Por outras razões, também não há grande interesse científico em estabelecer comparações relativamente ao Presidente da República do chamado Estado Novo. Como é próprio de um regime autocrático, a Constituição de 1933 é uma Constituição meramente nominal ou semântica, pelo que aquilo que na realidade determina o relacionamento entre os diferentes órgãos de poder e a respectiva margem de actuação não é o texto constitucional, mas antes as relações de força tal como são vividas na realidade de um regime ditatorial.
Assim, no regime de 1933 a debilidade real dos poderes do Presidente da República está em ostensiva dissonância com a importância que a Constituição aparentemente lhes atribui (entre outros, a Constituição dá ao Chefe do Estado directamente eleito por sete anos o poder de dissolver a Assembleia Nacional, nomear e demitir livremente o Presidente do Conselho de Ministros e os Ministros, promulgar as leis, dirigir a política externa do Estado).
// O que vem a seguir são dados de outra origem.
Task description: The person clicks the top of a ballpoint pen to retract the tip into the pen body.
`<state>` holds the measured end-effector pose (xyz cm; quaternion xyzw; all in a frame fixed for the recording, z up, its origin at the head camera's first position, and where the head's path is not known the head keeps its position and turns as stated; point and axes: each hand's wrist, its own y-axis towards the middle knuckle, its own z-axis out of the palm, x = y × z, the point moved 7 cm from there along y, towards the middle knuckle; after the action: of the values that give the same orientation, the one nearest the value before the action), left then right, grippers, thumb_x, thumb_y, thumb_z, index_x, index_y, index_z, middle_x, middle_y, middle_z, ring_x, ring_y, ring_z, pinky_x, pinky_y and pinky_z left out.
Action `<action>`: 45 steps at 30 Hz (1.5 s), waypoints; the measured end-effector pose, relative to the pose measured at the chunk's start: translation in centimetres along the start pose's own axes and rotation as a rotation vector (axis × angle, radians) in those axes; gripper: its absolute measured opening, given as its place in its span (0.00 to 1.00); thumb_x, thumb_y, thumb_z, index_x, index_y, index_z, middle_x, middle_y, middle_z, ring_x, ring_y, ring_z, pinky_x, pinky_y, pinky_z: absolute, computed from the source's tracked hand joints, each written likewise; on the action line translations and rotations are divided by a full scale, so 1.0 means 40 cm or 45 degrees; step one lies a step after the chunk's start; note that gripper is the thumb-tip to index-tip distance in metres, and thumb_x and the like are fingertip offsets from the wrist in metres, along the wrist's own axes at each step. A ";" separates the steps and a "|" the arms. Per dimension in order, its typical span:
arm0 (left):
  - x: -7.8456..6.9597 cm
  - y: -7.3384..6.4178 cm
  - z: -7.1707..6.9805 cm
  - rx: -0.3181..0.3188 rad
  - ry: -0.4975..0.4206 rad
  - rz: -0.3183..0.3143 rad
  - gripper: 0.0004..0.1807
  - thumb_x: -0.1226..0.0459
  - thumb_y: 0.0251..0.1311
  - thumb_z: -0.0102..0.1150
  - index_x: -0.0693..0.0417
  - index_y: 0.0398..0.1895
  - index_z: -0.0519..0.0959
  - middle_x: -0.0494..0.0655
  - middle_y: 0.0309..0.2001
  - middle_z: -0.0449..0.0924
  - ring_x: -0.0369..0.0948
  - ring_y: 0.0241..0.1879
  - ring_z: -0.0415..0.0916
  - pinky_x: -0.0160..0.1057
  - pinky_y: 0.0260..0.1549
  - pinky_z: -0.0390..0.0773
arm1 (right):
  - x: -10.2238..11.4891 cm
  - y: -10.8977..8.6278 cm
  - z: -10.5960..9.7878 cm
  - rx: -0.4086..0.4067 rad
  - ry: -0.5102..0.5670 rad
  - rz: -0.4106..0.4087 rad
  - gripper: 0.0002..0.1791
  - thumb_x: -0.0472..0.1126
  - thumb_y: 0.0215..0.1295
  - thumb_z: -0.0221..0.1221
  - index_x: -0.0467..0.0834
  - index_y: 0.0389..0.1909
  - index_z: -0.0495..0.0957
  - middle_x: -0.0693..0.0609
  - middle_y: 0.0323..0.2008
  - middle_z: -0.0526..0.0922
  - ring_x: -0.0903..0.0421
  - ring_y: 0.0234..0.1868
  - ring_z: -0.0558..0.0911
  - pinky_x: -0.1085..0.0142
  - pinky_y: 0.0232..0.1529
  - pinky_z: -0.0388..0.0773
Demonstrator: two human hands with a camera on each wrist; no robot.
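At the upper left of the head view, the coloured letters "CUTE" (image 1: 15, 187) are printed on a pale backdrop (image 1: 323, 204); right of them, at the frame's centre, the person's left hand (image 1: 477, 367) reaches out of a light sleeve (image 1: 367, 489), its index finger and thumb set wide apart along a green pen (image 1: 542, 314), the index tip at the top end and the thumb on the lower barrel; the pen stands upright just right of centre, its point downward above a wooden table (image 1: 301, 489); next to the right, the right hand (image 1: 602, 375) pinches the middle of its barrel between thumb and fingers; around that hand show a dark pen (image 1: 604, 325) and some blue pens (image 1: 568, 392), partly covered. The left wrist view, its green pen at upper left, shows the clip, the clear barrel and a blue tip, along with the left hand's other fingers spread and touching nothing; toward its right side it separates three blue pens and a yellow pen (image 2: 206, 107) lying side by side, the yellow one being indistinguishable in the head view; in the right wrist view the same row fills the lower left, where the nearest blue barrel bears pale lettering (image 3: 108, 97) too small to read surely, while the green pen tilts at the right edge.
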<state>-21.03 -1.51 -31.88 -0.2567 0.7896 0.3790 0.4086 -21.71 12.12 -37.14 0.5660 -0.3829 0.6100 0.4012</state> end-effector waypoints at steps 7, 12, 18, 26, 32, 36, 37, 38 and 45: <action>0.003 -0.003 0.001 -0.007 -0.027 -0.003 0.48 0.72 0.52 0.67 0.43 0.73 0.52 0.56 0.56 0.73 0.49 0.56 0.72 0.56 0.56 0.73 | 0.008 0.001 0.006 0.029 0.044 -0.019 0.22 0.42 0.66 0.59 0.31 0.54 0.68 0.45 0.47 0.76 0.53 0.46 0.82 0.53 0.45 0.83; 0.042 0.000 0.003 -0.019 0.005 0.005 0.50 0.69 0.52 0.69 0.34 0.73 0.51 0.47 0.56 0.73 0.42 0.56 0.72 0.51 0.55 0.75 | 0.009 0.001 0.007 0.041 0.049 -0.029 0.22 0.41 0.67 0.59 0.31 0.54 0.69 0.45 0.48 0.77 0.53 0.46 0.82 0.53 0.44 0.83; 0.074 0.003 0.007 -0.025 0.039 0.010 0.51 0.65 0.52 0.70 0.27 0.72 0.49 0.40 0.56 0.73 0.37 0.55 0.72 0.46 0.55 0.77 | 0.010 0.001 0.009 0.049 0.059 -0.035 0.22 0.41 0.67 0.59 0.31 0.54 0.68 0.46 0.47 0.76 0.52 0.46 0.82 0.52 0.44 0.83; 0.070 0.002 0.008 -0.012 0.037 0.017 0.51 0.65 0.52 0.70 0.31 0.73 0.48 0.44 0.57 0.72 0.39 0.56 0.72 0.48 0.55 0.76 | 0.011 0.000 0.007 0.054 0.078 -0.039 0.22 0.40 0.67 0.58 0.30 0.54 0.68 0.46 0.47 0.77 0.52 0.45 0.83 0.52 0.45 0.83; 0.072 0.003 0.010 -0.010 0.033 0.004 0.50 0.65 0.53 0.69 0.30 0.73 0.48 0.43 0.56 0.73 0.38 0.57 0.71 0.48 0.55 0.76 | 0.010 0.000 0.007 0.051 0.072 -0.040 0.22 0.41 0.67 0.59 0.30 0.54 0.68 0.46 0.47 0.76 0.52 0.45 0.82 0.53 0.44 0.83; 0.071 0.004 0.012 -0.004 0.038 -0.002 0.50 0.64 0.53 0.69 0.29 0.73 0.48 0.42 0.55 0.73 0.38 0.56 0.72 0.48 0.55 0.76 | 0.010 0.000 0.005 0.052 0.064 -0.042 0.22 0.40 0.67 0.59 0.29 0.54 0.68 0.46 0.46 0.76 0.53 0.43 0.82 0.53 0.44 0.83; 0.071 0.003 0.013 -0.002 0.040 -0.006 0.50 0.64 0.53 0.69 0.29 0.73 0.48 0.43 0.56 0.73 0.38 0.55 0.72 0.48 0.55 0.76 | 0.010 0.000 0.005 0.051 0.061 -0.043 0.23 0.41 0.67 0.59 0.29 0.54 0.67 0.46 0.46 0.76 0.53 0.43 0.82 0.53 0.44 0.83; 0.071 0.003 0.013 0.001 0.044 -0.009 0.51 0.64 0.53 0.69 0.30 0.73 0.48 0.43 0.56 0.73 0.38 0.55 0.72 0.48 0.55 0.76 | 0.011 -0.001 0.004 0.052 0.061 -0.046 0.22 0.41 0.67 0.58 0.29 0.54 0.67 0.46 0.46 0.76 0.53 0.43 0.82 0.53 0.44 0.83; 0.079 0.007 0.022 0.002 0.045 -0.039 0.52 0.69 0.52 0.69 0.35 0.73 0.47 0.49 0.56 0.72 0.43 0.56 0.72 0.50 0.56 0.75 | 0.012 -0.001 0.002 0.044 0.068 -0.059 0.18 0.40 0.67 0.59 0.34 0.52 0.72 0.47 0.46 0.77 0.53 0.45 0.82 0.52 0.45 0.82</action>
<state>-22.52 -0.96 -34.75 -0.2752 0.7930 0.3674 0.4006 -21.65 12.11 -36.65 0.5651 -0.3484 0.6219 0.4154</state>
As vicissitudes da vida política conduziram, de facto, à concentração dos poderes na pessoa do Presidente do Conselho de Ministros, pelo que a relação entre os órgãos do poder político aparentemente fixada pela Constituição acabou, na prática, por resultar completamente esvaziada ou mesmo invertida: um Presidente da República que, na versão originária da Constituição, era directamente "eleito pela Nação" e podia nomear e demitir livremente o Presidente do Conselho e os Ministros, acabou, na realidade dos factos, a ser livremente nomeado, ele sim, pelo Presidente do Conselho de Ministros que detinha a totalidade dos poderes.
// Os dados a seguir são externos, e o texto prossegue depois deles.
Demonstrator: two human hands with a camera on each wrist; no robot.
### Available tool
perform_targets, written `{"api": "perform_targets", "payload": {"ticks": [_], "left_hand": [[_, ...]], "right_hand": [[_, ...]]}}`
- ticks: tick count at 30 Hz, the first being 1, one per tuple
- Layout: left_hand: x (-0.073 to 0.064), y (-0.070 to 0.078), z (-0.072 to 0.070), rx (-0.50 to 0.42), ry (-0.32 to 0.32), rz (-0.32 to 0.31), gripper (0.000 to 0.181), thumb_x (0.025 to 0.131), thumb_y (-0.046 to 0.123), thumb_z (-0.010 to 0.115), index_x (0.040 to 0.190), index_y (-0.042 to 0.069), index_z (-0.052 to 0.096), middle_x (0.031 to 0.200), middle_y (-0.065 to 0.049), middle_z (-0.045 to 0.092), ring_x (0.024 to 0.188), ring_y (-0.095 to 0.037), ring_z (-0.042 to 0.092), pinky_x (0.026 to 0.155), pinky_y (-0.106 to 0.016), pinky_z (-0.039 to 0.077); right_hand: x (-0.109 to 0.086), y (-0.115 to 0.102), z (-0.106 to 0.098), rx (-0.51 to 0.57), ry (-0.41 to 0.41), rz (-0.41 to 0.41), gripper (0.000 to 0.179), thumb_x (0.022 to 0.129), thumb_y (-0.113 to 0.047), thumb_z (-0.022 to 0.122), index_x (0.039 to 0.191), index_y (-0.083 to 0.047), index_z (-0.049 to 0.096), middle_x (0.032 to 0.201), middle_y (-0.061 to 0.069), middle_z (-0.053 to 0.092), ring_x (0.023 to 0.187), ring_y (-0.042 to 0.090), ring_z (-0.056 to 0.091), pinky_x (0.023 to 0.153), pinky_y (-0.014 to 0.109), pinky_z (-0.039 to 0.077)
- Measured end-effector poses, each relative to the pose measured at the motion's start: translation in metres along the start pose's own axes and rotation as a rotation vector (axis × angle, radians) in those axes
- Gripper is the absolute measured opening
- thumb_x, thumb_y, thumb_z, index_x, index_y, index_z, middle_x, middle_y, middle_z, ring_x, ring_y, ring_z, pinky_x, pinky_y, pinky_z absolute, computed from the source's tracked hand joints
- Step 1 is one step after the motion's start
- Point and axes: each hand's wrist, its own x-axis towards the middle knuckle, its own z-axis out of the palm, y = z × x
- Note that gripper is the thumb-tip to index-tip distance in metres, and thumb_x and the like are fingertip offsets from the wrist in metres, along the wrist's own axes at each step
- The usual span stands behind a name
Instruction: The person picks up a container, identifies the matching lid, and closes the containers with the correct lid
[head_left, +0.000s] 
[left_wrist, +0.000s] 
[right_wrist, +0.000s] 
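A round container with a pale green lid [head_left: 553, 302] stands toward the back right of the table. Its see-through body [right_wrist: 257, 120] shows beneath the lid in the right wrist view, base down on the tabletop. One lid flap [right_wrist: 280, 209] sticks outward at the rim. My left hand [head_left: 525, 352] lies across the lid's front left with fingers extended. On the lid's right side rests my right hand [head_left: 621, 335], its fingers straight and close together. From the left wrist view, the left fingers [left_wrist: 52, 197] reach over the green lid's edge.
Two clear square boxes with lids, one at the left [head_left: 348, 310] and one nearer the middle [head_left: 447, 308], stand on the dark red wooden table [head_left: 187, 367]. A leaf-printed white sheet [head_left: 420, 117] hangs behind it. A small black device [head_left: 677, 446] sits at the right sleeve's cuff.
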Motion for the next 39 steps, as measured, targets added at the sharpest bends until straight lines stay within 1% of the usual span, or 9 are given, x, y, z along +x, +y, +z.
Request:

A passagem do método de eleição directa do Presidente da República a eleição por parte de um colégio eleitoral, introduzida pela revisão constitucional de 1959 e por causa do sobressalto provocado no regime pela candidatura presidencial do general Humberto Delgado em 1958, correspondeu, tão somente, a uma adaptação parcelar do texto à realidade constitucional.